• **EXERCISE BRIEF**: Could you copy each line of the listing below that has the word "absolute"?

☆ ☆ ☆ ☆ ☆ ☆ ☆

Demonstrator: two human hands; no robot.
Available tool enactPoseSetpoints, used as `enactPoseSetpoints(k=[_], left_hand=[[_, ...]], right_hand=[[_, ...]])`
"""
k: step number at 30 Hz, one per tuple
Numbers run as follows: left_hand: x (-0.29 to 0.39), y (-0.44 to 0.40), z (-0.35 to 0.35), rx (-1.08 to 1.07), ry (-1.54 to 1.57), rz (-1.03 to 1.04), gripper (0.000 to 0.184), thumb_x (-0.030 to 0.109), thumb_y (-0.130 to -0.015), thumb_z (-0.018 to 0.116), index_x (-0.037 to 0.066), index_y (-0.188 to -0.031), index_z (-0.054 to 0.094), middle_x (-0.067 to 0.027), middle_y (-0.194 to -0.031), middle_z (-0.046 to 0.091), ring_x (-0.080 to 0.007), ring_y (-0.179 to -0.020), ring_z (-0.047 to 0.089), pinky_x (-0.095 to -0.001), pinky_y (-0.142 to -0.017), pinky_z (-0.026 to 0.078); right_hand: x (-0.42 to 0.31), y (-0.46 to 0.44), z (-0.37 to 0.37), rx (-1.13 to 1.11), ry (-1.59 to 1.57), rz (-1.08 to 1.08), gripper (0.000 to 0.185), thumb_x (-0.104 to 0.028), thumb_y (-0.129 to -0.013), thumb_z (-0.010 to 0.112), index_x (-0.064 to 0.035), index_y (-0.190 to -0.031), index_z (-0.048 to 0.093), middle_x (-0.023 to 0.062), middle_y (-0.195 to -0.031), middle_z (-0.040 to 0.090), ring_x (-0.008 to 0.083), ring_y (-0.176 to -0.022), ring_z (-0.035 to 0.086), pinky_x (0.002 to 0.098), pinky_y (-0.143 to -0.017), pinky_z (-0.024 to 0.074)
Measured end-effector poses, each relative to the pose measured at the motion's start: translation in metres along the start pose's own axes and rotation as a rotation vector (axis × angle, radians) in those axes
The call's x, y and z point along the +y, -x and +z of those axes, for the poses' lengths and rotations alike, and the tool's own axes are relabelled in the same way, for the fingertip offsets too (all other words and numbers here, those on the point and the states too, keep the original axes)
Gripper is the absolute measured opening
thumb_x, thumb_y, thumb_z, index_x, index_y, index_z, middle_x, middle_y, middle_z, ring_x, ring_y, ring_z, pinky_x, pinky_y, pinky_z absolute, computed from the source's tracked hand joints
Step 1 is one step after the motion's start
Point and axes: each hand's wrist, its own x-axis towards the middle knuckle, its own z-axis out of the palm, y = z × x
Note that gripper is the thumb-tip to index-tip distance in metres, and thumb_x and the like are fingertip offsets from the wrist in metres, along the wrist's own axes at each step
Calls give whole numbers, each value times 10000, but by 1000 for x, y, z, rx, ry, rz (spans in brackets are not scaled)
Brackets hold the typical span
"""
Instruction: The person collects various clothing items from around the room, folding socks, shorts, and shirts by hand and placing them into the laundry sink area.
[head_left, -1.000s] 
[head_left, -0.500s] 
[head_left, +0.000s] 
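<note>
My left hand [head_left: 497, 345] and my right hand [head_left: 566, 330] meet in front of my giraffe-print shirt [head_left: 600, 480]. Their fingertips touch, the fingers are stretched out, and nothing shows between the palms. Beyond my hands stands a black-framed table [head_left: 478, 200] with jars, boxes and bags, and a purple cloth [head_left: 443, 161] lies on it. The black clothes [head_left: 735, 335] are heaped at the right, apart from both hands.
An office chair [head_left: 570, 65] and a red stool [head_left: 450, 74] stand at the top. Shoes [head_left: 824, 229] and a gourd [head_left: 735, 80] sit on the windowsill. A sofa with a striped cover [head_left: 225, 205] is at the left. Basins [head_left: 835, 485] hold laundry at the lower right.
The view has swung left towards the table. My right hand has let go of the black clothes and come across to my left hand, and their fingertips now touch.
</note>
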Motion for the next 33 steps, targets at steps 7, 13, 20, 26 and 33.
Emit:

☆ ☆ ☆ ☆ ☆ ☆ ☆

• **RESULT OF THE TASK**:
Gripper is the absolute measured opening
thumb_x, thumb_y, thumb_z, index_x, index_y, index_z, middle_x, middle_y, middle_z, ring_x, ring_y, ring_z, pinky_x, pinky_y, pinky_z absolute, computed from the source's tracked hand joints

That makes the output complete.